Navy Pledges Green Strike Group by 2012

Militaries have a tough, often messy job to do, and as such taking steps to polish their green credentials generally … Continued

Militaries have a tough, often messy job to do, and as such taking steps to polish their green credentials generally isn’t a high priority. But the potential cost savings – not to mention the tactical advantages – of going green are not lost on U.S. Armed Forces’ top brass. The Army has pursued “zero footprint” base camps, and the Air Force is looking into a variety of alternative propellants that could be turned into jet fuel. Now the Navy is going green, signing a memorandum of understanding with the USDA to demo a Green Strike Group of biofuel- and nuclear-powered vessels by 2012.

On its face, the Navy’s plan is fairly ambitious. Though there are already plenty of nuclear-powered submarines and other naval vessels in the fleet, the Navy also possesses a pretty big carbon footprint; it has some 50,000 non-tactical vehicles burning petroleum, and naval bases aren’t exactly models of efficiency and prudent power usage. Over the next decade, that’s going to change.

The Navy will demo the green-powered tactical group, known as the Green Strike Group, by 2012, and will officially take to the seas for regular operations with a Great Green Fleet by 2016. That’s not just green ships; Naval airplanes and any surface combat equipment will run on biofuels as well.

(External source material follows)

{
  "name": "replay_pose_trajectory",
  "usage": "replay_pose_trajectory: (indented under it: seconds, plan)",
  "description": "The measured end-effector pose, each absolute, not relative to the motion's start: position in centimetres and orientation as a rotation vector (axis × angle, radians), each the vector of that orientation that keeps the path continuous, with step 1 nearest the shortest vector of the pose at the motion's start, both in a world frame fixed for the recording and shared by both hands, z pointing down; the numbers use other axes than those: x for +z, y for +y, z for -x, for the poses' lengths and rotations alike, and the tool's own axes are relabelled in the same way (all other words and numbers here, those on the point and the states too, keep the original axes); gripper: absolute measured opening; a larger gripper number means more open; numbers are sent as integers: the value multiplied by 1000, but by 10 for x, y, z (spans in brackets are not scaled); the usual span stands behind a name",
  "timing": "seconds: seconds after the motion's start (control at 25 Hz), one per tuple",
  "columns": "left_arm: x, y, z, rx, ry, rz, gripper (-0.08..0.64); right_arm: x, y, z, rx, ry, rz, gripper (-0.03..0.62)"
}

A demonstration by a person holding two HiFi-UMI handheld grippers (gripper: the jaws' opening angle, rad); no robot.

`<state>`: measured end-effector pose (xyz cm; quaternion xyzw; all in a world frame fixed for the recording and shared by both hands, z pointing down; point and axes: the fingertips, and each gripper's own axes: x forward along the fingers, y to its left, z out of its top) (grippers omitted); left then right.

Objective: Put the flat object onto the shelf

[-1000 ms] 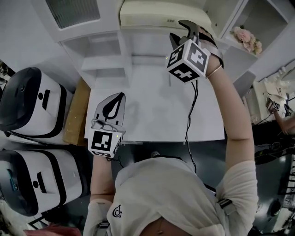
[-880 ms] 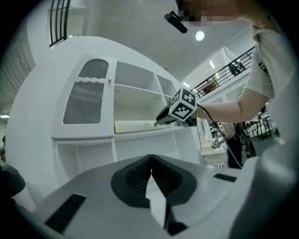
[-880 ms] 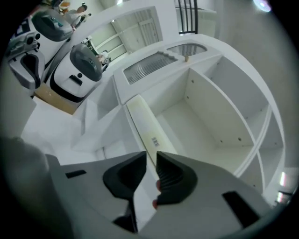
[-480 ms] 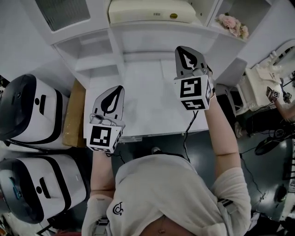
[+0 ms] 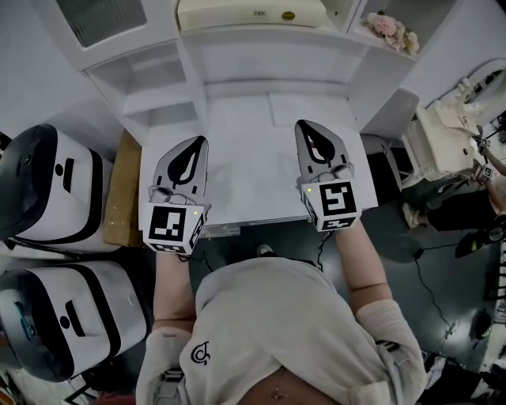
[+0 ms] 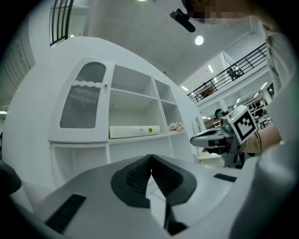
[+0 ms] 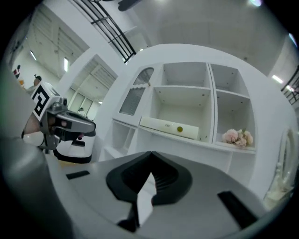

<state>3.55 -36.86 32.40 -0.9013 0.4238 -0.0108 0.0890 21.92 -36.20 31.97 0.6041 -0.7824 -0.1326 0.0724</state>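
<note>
Along the far edge of the white tabletop (image 5: pixel 253 170) stands a white shelf unit (image 5: pixel 198 75), and the flat object (image 5: pixel 251 13), a long cream-coloured slab with a small yellow dot on its front, lies on the board of the unit's wide middle compartment, well apart from both tools. A bunch of pink flowers (image 5: pixel 389 30) sits in the narrower compartment just to its right, and a door with a ribbed grille (image 6: pixel 84 102) closes the upper left compartment. The left hand-held gripper (image 5: pixel 198 144) hovers over the near left part of the tabletop, pointing toward the far edge, with its marker cube (image 5: pixel 174 229) over the near edge. Its jaws are pressed together tip to tip with nothing between them. The right hand-held gripper (image 5: pixel 308 130) hovers over the near right part of the tabletop, roughly level with the left one and pointing the same way, its marker cube (image 5: pixel 336 206) also over the near edge. Its jaws are likewise pressed together and pinch nothing. The stretch of tabletop between the two tools and the shelf unit is bare. Beyond the left edge of the tabletop lies a brown panel (image 5: pixel 122 190), and past it stand two rounded white-and-black machines (image 5: pixel 47 186).
</note>
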Motion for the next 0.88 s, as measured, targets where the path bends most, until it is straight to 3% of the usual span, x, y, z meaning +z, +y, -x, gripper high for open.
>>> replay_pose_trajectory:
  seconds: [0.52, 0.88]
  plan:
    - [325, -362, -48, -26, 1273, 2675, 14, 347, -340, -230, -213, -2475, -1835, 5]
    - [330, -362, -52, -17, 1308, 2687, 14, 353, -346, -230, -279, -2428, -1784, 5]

By 2015, that 50,000 strong fleet of non-tactical vehicles will cut its petroleum use by half, phasing in flex-fuel and hybrid vehicles in the place of petro-burners. By 2020, at least half of shore-based installations’ power will be derived from alternative sources, and half of all installations will be net zero consumers of energy.

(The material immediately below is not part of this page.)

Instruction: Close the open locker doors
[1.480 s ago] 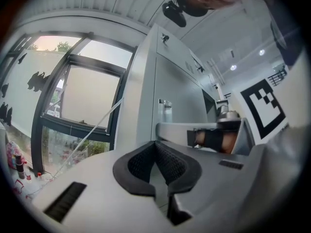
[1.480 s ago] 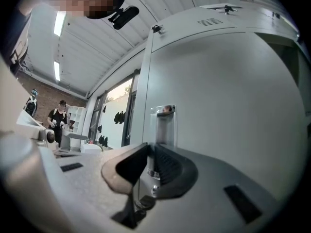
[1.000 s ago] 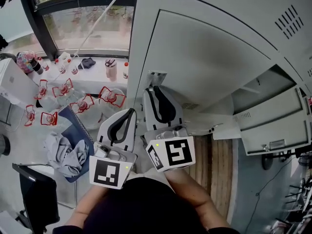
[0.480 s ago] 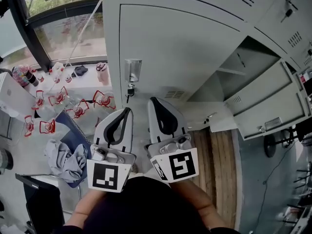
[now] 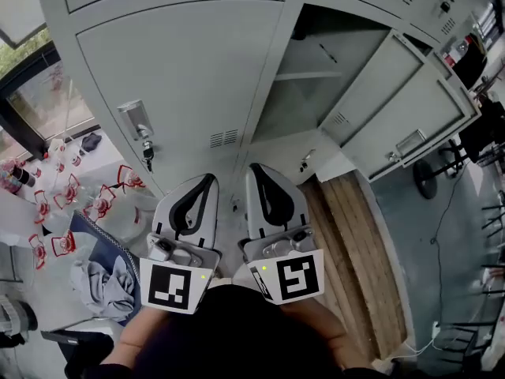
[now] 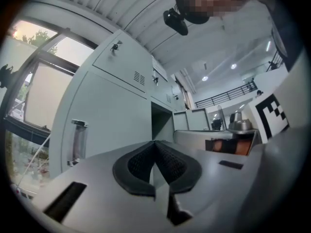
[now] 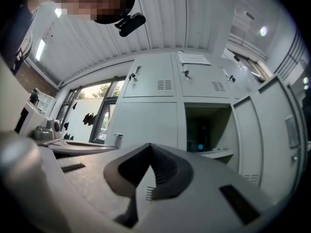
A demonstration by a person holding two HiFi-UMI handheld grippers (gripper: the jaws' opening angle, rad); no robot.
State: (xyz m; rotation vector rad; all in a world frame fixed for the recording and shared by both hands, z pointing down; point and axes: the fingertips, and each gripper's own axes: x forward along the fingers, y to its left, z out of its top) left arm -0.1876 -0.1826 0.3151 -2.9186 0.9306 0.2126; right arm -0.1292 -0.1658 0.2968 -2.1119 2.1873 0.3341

It’s not all for show either: by 2020, the Department of the Navy also plans to halve the fossil fuel consumption entirely, across the entire force. That means ships, aircraft, tanks, shore vehicles and naval bases will all be switching to a half alternative fuel diet by the time the next decade dawns.

For an entity with as much entrenched culture and institutional hard-headedness as the Navy, it’s a pretty ambitious timeline. It’s not fair to say this is all because the Navy gives a hoot; fuel convoys have become popular targets for insurgents in Iraq and Afghanistan, and the Navy has to keep the supply lines open for the troops on the ground, putting sailors, soldiers and marines in harms way. But be it tactical shrewdness or good environmental stewardship, it’s good to see the largest consumers of energy in the U.S. federal government greening up their acts.